Quite apart from any promises, however, there seems to be a tremendous amount of work to be done if only the town sets about it in the right way, and brings to bear as much enterprise for the communal good as for personal welfare.
Particularly to public services is this applicable. How many men could be accommodated on street repairs? How many could be got to work on the preparations for the housing scheme? Is there room for improvement in the sanitary department? What about the cleaning of the Lea? Above all, what about Wardown and the other 'lungs' of Luton?
The Parks Department and its servants deserve all praise for the manner in which they have kept the parks during the four years of war, but no one visiting Wardown yesterday could feel other than that there is opportunity for much labour.
One gentleman expressed the opinion that the river badly needs cleaning and, as he pointed out the course growths rising from the river bed we perforce had to agree. Another expressed the opinion that the turf was in poor condition, and he incidentally paid a tribute to Mr West, the Parks Superintendent, and his staff for the work done during the labour shortage.
Another made the suggestion that in Pope's Meadow there was ample room for the laying of two cricket pitches, and he said that the whole of the recreation grounds could do with attention in this respect.
It is too late now to attempt this latter work, but we see no reason why the suggestions concerning the river could not be carried out.
The roads, the walks, the paths, the beds, the grass or the lake, we venture to say, have never since the Corporation took over the estate, looked in a worse condition than now. What is the reason? We know it is not Mr West's fault.
Is Wardown being starved? It looks very much as if the Council have tied up the purse strings very tightly. We humbly suggest they loosen out the cash a little, and if they cannot get any help through the Labour Exchange, well – there are other means at their disposal.
Another matter which elicited comment yesterday was the lack of any attempt to cater for holiday crowds. Of course, the railway companies are not likely to complain, but we feel that the town has good cause to find fault with the lack of entertainment at Wardown on Whit Monday. There was a cricket match, but nothing more – not even a scout display, so thousands of people went to Dunstable and Harpenden.

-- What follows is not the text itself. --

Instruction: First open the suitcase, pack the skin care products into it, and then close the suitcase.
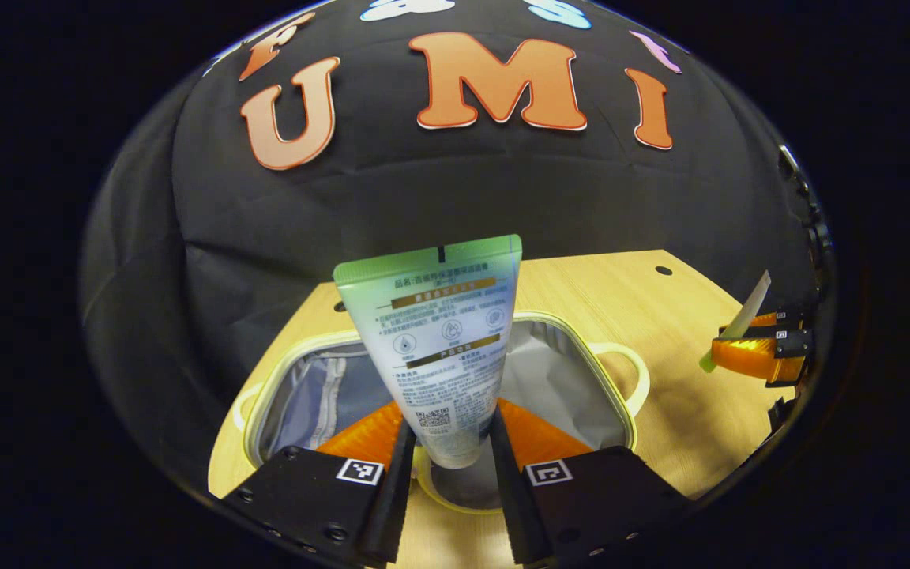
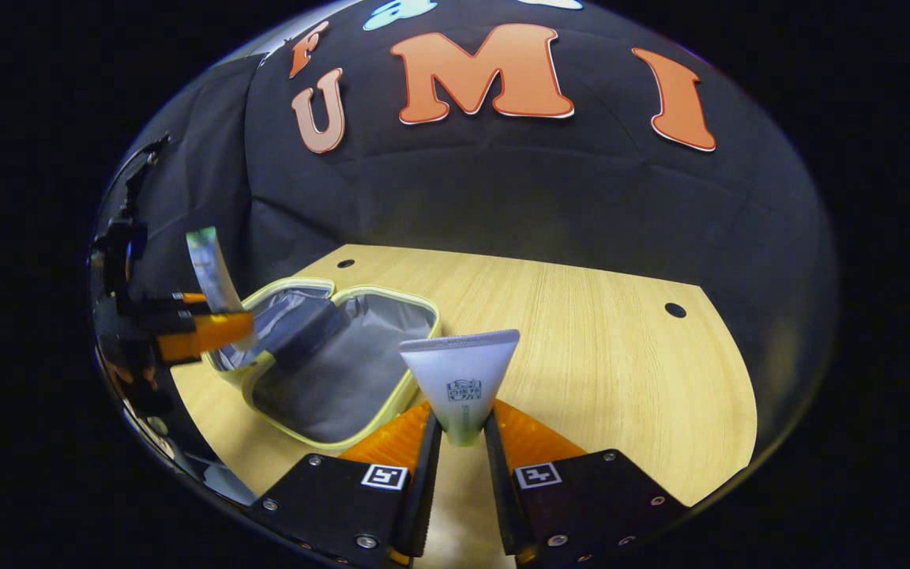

In pre-war days Harpenden had a 'multiple' show – fur and feather of almost every domestic variety, and sports, but that event is dropped. Why cannot something be attempted at Luton? Thousands of young people wandering aimlessly to and fro – Park Square to Wardown, “nothing to do, nowhere to go,” as one put it.
The caustic comments of one gentleman may amuse Councillor Primett, even if the ears of other member of the Town Council do not tingle. He said: “Talk about Wardown as a maternity home! It is an ideal spot, for the Corporation seems to have no other use for the park, except as a parade ground.”
Without going so far as the cynical gentleman, we may add here that the park and a considerable number of people in it on Monday were a funereal aspect.
By the way, we must admit one special feature of the entertainment in Luton. The Red Cross Band gave us a short entertainment in the morning – not music, but a spectacular display. They assembled in their scarlet, gilt and blue uniforms at Manchester Square, and then a gorgeous charabanc came along. The bandsmen clambered in, and were whirled away to that great and important centre – Sandy! Oh, Sandy! Two or three hundred people witnessed the departure, and it is not exaggeration to say that most of us would willingly have contributed had a tour of the town been made in the style reminiscent of Sanger or of Sequah!
Anything to relieve the monotony. As it was, we could only sigh and take a place in the funereal procession to, or a recessional from, Wardown.